EXERCISE DESCRIPTION:
Everything from the line containing "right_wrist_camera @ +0" through the line containing "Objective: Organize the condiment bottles" should be repeated exactly, and nothing else from the data.

DATA EXTRACTS:
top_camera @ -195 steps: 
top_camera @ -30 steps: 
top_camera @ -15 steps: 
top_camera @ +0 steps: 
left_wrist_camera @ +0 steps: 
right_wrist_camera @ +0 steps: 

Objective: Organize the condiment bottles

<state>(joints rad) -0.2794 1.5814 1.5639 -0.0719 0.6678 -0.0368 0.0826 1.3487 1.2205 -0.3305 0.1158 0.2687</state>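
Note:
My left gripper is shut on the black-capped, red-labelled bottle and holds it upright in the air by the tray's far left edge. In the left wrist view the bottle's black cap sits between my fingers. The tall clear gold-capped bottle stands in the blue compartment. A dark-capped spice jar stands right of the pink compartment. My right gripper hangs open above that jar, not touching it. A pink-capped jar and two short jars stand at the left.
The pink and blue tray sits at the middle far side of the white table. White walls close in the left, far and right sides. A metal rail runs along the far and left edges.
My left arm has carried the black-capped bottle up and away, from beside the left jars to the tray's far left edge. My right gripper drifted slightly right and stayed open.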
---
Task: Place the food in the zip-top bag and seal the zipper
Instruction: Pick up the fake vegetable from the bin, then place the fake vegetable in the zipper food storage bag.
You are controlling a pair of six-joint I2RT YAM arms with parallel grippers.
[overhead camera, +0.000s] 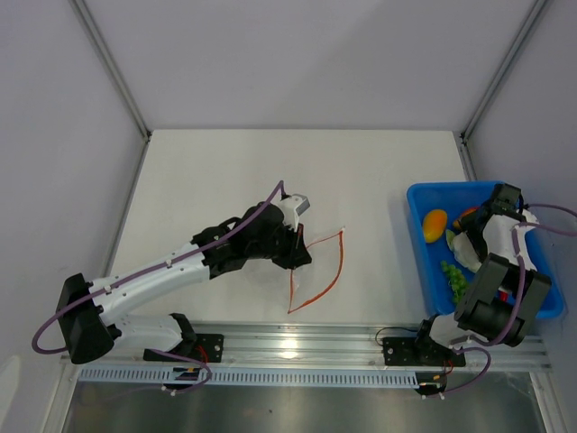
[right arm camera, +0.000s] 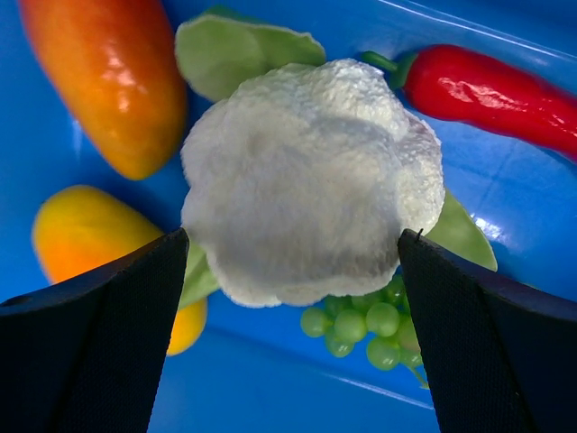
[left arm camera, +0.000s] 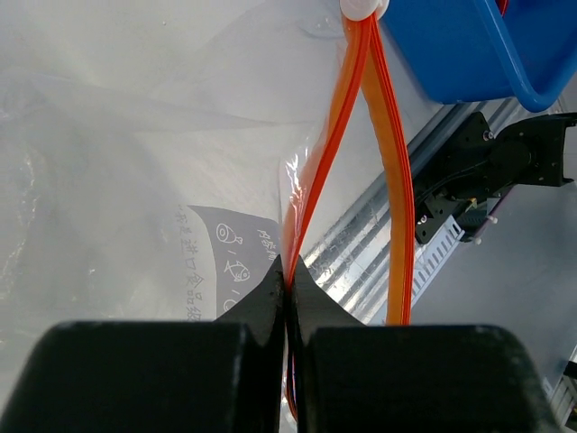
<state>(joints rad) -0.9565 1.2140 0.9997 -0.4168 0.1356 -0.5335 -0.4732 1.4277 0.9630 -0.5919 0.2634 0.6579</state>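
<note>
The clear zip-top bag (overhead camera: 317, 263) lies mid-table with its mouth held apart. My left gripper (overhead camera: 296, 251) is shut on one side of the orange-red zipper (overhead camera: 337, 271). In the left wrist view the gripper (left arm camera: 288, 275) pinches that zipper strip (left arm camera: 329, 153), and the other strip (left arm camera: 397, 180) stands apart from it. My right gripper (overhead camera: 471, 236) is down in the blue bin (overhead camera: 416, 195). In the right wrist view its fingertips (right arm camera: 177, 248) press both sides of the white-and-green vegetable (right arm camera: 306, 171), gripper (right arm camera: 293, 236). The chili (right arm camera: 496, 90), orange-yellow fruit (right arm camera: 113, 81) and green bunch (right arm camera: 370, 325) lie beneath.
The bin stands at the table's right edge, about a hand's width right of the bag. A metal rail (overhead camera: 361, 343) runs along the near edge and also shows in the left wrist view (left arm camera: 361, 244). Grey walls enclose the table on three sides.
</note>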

PROBLEM SOLUTION:
right_wrist_camera @ +0 steps: 

Objective: Organize the condiment bottles

No additional output is required for this exercise.